#### Exercise brief
From the listing below, work out the number of lines containing "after" and give that number without comment.

#### Given data

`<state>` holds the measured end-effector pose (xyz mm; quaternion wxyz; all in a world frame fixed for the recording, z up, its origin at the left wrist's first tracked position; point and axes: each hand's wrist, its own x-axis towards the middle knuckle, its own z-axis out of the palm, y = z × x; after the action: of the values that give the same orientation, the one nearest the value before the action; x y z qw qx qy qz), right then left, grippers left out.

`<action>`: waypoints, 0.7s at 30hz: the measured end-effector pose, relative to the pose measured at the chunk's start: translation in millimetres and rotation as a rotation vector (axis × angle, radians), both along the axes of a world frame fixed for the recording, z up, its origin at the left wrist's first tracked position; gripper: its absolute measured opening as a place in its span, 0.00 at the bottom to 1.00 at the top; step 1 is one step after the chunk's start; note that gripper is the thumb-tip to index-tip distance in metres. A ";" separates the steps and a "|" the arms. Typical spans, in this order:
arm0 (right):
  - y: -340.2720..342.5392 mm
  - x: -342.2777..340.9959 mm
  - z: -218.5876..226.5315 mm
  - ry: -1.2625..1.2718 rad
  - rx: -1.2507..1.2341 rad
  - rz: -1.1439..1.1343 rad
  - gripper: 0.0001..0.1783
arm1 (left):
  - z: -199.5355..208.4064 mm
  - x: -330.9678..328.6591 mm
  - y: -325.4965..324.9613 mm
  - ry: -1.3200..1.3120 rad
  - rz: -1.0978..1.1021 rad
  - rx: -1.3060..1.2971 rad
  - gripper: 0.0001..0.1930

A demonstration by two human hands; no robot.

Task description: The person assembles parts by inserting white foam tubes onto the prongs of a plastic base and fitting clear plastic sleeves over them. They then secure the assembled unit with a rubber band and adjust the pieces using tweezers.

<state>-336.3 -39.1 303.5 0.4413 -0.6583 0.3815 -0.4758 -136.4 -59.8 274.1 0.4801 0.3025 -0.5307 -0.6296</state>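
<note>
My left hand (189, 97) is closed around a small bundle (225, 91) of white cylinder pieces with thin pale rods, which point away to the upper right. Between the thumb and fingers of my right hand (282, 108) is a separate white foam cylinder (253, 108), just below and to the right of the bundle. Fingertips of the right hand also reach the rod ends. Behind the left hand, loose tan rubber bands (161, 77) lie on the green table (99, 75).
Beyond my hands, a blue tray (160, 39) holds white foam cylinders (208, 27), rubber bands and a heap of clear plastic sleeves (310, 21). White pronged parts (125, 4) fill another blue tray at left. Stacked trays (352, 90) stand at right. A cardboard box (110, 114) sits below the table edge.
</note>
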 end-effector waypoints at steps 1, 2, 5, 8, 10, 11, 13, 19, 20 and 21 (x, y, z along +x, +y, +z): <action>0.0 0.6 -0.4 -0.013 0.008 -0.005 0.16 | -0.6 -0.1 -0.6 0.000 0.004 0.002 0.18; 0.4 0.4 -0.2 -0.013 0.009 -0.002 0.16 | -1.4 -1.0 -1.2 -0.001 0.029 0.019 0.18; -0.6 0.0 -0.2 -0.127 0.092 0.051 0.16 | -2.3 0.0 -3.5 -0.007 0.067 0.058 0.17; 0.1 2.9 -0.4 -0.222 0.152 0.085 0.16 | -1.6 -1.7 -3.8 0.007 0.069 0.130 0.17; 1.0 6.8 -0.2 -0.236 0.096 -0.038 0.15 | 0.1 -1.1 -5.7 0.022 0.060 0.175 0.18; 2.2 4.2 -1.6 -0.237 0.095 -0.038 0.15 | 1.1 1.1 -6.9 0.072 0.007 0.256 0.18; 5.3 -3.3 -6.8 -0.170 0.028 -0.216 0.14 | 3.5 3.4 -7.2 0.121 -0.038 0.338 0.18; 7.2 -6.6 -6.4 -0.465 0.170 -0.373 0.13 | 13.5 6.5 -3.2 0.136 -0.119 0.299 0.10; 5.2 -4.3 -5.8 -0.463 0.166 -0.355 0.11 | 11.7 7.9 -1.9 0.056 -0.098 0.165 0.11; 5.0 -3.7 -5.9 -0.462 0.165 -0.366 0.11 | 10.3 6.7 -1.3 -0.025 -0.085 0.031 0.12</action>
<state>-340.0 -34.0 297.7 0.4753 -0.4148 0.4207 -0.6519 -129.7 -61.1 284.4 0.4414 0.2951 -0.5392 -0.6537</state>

#### Answer below
2